La miseria e l’abbandono da parte dello Stato giocano a favore delle imprese straniere che con un contratto possono decuplicare il budget annuale di un piccolo comune e offrire lavoro a tutti gli abitanti che sono praticamente obbligati ad accettarlo «nonostante l’inquinamento, le condizioni di semi-schiavitù e i rischi per la salute», sostiene Tunuary Chávez, membro dell’Associazione di Sostegno ai Gruppi Indigeni. Data la storica presenza di compagnie minerarie nel centro del Messico «le persone hanno problemi di salute per via dell’acqua che ha alte concentrazioni di piombo e altri metalli», ha dichiarato l’ex sindachessa di Real de Catorce al quotidiano messicano La Jornada. I popoli originari non sono quindi disposti a barattare alcuni anni di Real Bonanza (filiale messicana di First Majestic) con il deterioramento ambientale e culturale che pregiudicherebbe 16 centri abitati e almeno 3 mila 500 persone.

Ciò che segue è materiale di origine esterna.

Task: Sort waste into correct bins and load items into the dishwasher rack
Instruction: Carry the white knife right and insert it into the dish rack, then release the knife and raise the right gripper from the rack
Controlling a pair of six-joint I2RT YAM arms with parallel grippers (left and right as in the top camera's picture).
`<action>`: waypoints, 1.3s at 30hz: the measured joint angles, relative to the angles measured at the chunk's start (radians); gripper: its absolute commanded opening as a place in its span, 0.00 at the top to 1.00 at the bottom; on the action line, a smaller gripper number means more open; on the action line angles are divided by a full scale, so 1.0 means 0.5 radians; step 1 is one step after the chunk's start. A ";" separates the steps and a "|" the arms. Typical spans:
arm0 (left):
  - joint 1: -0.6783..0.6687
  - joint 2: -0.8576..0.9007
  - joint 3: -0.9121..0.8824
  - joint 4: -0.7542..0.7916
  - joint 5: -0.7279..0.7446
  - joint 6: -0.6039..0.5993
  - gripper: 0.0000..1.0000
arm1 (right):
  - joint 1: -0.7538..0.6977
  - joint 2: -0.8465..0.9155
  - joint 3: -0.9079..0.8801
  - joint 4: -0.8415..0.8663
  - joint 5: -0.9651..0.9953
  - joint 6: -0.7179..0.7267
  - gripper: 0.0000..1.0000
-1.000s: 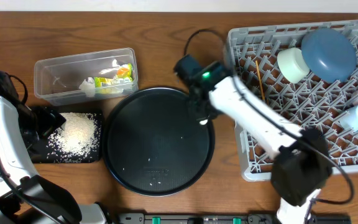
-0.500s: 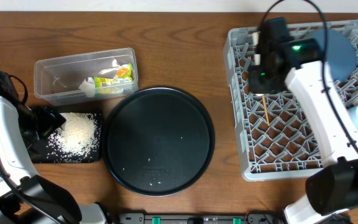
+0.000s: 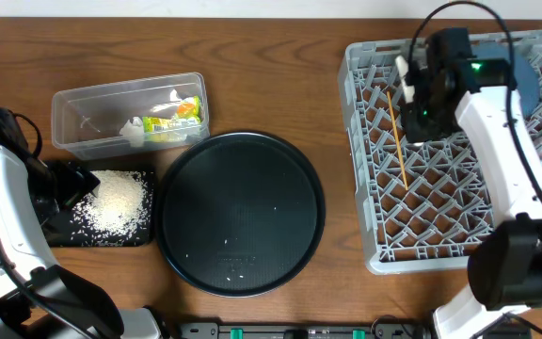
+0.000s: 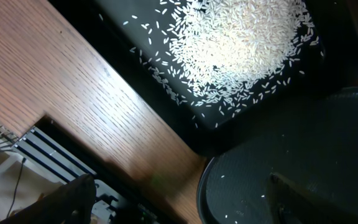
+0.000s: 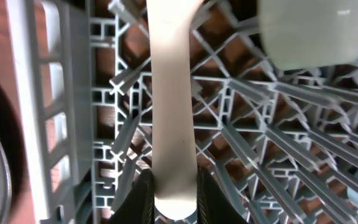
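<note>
Under our right hand (image 5: pixel 174 193) we find the rack (image 5: pixel 48 93); the utensil (image 5: pixel 173 93) runs ahead from it, the smaller bowl (image 5: pixel 316 31) ahead and rightward.

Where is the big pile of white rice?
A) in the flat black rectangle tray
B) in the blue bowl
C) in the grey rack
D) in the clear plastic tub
A: the heap of rice lies in the shallow black tray at the table's left side.

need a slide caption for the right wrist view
Right gripper holds the white plastic utensil over the dishwasher rack, with the pale mint bowl at upper right.
</note>
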 measured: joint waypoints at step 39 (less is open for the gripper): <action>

In pochi mesi il Fronte pro-Wirikuta ha guadagnato le simpatie di gran parte della società, anche se il governo sembra sordo di fronte alle richieste dei huichol che hanno invaso Mexico City coi loro tamburi e abiti colorati: conferenze, manifestazioni, iniziative culturali e campagne informative si sono susseguite per tutto il 2011. Hanno aderito al movimento moltissime Ong, oltre a intellettuali e attori come il messicano Gael García. Il febbraio prossimo il musicista Manu Chau, i rapper portoricani Calle 13, i colombiani Aterciopelados e i messicani Café Tacuba e Tigres del Norte suoneranno in un megaconcerto dal titolo “Salviamo Wirikuta, cuore sacro del Messico” per difendere quel che resta del Messico profondo.